## [RECORDED DATA]
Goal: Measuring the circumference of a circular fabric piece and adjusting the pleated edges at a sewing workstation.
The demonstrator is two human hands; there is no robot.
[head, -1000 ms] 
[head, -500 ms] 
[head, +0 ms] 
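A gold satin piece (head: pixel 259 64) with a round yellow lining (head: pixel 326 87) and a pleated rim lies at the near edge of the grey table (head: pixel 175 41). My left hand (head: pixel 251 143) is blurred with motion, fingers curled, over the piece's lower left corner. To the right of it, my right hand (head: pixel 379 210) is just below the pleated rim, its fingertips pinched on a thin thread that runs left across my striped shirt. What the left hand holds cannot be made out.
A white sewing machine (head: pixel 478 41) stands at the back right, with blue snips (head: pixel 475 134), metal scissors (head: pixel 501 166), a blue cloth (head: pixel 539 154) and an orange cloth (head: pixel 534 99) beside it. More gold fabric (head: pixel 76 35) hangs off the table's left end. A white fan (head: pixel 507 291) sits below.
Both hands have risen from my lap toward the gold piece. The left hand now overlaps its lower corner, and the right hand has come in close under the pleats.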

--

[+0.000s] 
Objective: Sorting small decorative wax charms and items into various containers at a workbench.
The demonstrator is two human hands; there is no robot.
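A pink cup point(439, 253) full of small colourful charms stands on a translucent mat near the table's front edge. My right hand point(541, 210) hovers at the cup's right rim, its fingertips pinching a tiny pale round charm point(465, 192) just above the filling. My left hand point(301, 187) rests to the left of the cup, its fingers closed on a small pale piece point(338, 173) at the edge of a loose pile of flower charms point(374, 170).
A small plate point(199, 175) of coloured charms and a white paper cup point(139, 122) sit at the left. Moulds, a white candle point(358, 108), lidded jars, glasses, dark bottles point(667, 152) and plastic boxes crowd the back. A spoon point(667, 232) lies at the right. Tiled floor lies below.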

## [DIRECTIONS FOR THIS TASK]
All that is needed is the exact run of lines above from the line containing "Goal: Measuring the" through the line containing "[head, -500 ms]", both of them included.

## [COMPLETED TASK]
Goal: Measuring the circumference of a circular fabric piece and adjusting the pleated edges at a sewing workstation.
The demonstrator is two human hands; there is no robot.
[head, -1000 ms] 
[head, -500 ms] 

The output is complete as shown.